Un printemps à Tchernobyl

Un printemps à Tchernobyl

10 mars 2018 2 Par Boudicca

Titre : Un printemps à Tchernobyl
Scénariste et dessinateur : Emmanuel Lepage
Éditeur : Futuropolis
Date de publication : 2012

Synopsis : 27 Avril 1986, le monde apprend avec stupeur et effroi l’explosion d’un réacteur de la centrale de Tchernobyl. La plus importante catastrophe de l’histoire du nucléaire civil est en marche. Mai 2008, Emmanuel Lepage se rend en Ukraine au sein d’un collectif d’artistes militants, pour préparer un ouvrage témoignant du quotidien aux abords de la « zone interdite ».

Bibliocosme Note 4.5

Je n’étais pas à ma place. Un intrus, voilà ce que j’étais. La zone, une terre sans le hommes… et qui s’en passe. Une terre, en ces jours de printemps, éclatante de beauté, qui pourrait même avoir des airs de paradis. Une terre d’où les hommes sont exclus, se sont exclus, se sont chassés eux-mêmes ! On raconte que l’homme fut chassé du paradis. A Tchernobyl, c’est l’homme qui se chasse de la terre.
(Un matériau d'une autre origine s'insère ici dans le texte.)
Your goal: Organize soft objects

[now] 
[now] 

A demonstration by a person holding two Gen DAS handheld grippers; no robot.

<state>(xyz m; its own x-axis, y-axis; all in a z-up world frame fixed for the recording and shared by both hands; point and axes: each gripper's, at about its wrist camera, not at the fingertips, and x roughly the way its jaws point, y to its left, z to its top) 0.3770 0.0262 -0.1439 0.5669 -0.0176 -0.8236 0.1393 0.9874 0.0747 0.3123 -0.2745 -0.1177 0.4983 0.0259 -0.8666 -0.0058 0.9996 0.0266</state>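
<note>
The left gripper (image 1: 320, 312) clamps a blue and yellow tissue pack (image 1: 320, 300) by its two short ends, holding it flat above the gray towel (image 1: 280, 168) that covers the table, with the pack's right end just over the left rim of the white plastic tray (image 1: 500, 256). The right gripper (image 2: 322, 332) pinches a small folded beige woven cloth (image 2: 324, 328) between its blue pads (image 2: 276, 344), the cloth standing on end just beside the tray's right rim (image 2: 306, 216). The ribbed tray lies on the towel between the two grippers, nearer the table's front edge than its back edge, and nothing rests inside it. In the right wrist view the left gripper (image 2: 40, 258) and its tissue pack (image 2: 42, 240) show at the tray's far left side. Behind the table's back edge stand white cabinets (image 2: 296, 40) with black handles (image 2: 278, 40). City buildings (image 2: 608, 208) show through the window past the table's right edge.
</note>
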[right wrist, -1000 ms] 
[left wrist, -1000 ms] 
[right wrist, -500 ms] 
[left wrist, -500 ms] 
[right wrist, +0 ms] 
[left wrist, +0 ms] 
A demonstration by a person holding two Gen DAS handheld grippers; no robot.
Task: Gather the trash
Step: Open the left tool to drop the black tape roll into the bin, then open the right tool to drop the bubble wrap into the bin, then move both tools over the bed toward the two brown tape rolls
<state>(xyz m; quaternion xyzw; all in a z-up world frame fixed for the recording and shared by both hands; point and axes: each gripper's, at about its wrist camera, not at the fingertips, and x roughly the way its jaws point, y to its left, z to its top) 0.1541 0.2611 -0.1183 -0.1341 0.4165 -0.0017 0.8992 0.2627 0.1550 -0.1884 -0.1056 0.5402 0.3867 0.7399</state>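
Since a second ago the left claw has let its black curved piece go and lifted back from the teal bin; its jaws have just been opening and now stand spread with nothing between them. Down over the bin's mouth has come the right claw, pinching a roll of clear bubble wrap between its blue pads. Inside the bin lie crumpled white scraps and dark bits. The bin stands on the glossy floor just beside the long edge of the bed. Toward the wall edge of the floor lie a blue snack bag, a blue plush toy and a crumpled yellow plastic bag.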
Quand l’artiste se fait engagé

« Je croyais me frotter au danger, à la mort… et la vie s’impose à moi. Gildas, tu crois qu’on peut dire « Tchernobyl, c’est beau ? » Je sens confusément l’ambiguïté de ces mots collés l’un à l’autre. Pourtant c’est ce que me souffle mon dessin. La mort a ce visage ? Ça ne colle pas. On ne m’a pas envoyé ici pour revenir avec ça ! » Nous sommes en 2008 lorsque l’illustrateur Emmanuel Lepage se voit proposé de participer à une expérience unique : résider plusieurs semaines à Tchernobyl afin de réaliser, en collaboration avec un autre artiste, un album dont les droits seront reversés à une association venant en aide aux enfants contaminés. De ce voyage bouleversant, Lepage et Gildas Chasseboeuf reviendront avec un carnet de voyage publié la même année sous le titre « Les fleurs de Tchernobyl » (Les Dessin’acteurs). Quatre ans plus tard, l’artiste signe un nouveau roman graphique dans lequel il retrace sous la forme d’un documentaire son expérience à Tchernobyl, et les impressions qu’il en a gardé. Or, comme le prouve la citation qui ouvre cet article, rien ne l’avait préparé à ce qu’il allait vivre là-bas. Des paysages dévastés, des ruines, les témoignages de vies brisées, oui. Mais la beauté de la forêt qui renaît, cette débauche de couleurs, cette faune et cette flore qui prospèrent, et ces habitants pleins de vie, cela non, certainement pas. On retrouve ici le même principe déjà utilisé par Lepage dans « Voyage aux îles de la désolation » (et plus tard dans « La lune est blanche ») et le résultat est aussi stupéfiant, que ce soit au niveau des graphismes que du scénario. Pendant cent cinquante pages, le lecteur est ainsi invité à suivre l’ensemble du parcours de l’artiste, de ses préparatifs à son séjour, et découvre par ses yeux l’ampleur de l’accident et ce qu’est devenue la zone près de trente ans après les faits.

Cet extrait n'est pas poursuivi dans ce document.